Thanks to Sam, I’d become a real master of this game. Thanks to Sam, I trusted no one on earth. Nor could anyone trust me.
Wolfgang was watching me with a strange expression. My sudden, passionate outburst had surprised me too. Until now, I hadn’t realized how deeply these feelings had lain buried in me—or how quickly they could rise to the surface.
“If that’s what’s re
quired to win your trust, then I’ll always tell you whatever you want to know, regardless of the danger to either of us,” he said, with what seemed great sincerity. “For it’s vital that you trust me completely even if you don’t like the answers. The person who sent me here is also the one who asked me to give you that manuscript of runes.” He motioned to my backpack sitting on the chair. “Although you have never met her, I suppose you will recognize the name. It’s your aunt: Zoe Behn.”
I wondered about my compulsion to say “holy shit” all the time whenever anything startling or upsetting happened to me. I mean, what exactly is holy shit? Do gods or saints eliminate waste like the rest of us? And furthermore, was I so creatively bankrupt that I could think of no more imaginative exclamation to use, even within the privacy of my own mind?
But in my business, as I said, it was a way of life to make up witty sayings about waste—probably because the chore of constant cleanup after an ever expanding and ever more wasteful population living on this ever shrinking planet was in itself a pretty mind-bogglingly depressing task to confront each and every day.
So it was not unusual to be greeted, as I was by Olivier that morning when I came into the office, with a rousing round of the Tom Lehrer song “Pollution,” an industry favorite for phrases such as “The breakfast garbage that you throw into the Bay, they drink at lunch in San Jose.” Olivier was clicking his fingers like castanets as he spun around in his chair and caught sight of me.

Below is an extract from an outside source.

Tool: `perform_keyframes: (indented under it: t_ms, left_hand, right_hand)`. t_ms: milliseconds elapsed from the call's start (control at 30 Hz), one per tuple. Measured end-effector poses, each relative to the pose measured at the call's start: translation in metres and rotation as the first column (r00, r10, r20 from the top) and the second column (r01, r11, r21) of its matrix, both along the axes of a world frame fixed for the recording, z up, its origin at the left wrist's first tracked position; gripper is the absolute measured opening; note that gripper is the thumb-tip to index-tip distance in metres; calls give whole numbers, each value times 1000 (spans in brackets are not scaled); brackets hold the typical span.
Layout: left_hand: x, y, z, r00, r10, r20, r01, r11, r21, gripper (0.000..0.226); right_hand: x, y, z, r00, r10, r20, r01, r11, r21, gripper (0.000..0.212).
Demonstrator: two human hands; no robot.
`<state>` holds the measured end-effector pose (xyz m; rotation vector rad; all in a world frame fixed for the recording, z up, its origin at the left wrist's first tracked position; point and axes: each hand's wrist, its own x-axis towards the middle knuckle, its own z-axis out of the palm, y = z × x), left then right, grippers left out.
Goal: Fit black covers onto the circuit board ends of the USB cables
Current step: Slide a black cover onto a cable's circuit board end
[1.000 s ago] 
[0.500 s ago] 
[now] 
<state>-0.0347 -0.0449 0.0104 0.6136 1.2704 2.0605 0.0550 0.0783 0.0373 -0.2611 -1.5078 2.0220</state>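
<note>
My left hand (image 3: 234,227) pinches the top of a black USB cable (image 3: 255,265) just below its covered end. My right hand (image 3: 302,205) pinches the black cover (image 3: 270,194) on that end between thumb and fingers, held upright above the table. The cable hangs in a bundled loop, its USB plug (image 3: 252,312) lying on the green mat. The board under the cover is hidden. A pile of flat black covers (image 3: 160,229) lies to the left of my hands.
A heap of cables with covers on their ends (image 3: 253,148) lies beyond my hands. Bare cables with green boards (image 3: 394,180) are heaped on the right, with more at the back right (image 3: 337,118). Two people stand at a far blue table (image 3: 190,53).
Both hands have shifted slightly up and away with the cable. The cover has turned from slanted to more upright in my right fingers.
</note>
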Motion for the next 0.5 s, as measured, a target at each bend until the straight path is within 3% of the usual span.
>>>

“Oh, my blessed prophet Moroni!” he cried. “You do look like something the argonaut dragged in, if you don’t mind my saying so. What happened to you? Did you crash into a lamppost in your zeal to run down pedestrians yesterday?”
“I ran into an avalanche, in my zeal to get away from my life,” I told him, knowing that the pickup of Wolfgang’s government car would engender tongue-wagging around the site anyway, when it was learned that we’d been off together skiing all day. “And I’m sorry about what happened at the post office, Olivier. I’m just a bit crazy these days.”